As a result of the COVID-19 outbreak, several businesses have demonstrated that they can operate successfully from remote locations. Even though the notion of a coworking space is relatively new in the commercial real estate industry, there has been significant debate regarding whether it is now obsolete.
Commercial real estate professionals, in particular, rely on these work spaces to conduct business and build relationships with colleagues and clients. Real estate professionals will continue to rely on a new sort of coworking space in the future, despite the fact that many features of working in an office will change.
In the coming months and years, the coworking landscape will look like the following:
Make health and safety a priority
70 percent of Luxembourg’s office spaces had at least a partially open design plan at the start of the first quarter of 2020. There has been an increase in demand for offices that were originally meant to support private work while huge corporations have hurried to build new walls and Plexiglas office barriers.
The physical structure and amount of meeting rooms will be drastically altered for professionals returning to a shared office environment. It doesn’t matter if it’s subconscious or explicit, social distance and one-way traffic patterns are becoming more commonplace, from the grocery store to the workplace.
The trend is set by the residential sector
A look at how the residential real estate market operates can reveal who is in search of shared office space for business purposes.
Before COVID-19, several smaller residential real estate businesses had already begun downsizing.
Rather than building their own offices from scratch, several of these agencies have taken advantage of more flexible workspaces. Pandemic-related trends were also increased in all industries.
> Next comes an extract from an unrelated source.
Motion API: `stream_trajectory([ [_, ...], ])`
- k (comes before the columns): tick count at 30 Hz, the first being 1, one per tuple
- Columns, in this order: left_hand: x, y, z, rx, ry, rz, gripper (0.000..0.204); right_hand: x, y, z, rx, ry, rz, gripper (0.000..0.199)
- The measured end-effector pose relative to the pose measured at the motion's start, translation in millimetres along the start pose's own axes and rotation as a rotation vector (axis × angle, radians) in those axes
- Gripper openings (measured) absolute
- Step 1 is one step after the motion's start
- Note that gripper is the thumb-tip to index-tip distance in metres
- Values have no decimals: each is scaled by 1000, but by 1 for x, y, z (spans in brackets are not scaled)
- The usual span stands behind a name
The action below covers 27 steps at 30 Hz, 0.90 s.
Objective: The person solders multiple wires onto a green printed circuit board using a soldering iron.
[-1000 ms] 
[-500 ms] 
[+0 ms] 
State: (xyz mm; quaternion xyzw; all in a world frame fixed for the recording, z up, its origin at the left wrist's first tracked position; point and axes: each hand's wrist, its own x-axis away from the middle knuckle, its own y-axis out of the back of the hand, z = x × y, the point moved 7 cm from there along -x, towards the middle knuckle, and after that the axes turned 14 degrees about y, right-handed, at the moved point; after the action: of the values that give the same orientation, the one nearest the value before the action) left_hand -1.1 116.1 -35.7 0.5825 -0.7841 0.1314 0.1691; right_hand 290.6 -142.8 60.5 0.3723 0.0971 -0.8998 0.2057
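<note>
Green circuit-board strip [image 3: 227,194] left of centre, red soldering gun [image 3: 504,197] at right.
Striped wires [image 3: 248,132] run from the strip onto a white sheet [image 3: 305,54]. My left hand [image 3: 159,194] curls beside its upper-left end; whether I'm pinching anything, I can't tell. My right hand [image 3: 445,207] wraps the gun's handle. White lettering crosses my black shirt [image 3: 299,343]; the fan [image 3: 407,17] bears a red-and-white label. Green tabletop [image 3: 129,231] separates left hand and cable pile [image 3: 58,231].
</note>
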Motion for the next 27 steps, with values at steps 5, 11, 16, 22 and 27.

Residential real estate brokers are flocking to shared workspaces for a variety of reasons.
As the economy continues to fluctuate, short-term leases are becoming more popular.
Shared workspaces allow businesses to scale up or down their office space as their needs evolve.
Downtown locations are appealing and convenient for agents who use coworking spaces. For customers who want to know exactly where they are going prior to any in-person encounters, this holds true even in the context of COVID-19.
With updated public safety rules, professional coworking spaces will become increasingly attractive for people seeking private chats in a relaxed setting without fear of being overheard.
Home offices, as anyone with children knows, are no substitute for a professional workplace environment that encourages concentrated concentration.. Professionals who need to work outside of their homes can benefit from coworking spaces, even in the face of the greatest public health crisis in decades.
Many businesses are already looking for new office space as towns implement their own gradual reopening plans and regulations, and flexibility is a major factor in the search.
Businesses of all sizes should evaluate how a reduced office footprint would appear and how it can work as the global workforce adapts and responds to the current economic crisis.
The residential sector has been ahead of the curve when it comes to the emergence of professional coworking spaces.
Shorter leases and a new focus on providing separate, safe office spaces in changing downtowns across the country go hand-in-hand with an agile approach to workforce planning. Despite the demise of the traditional workplace model, professional coworking spaces are on the upswing.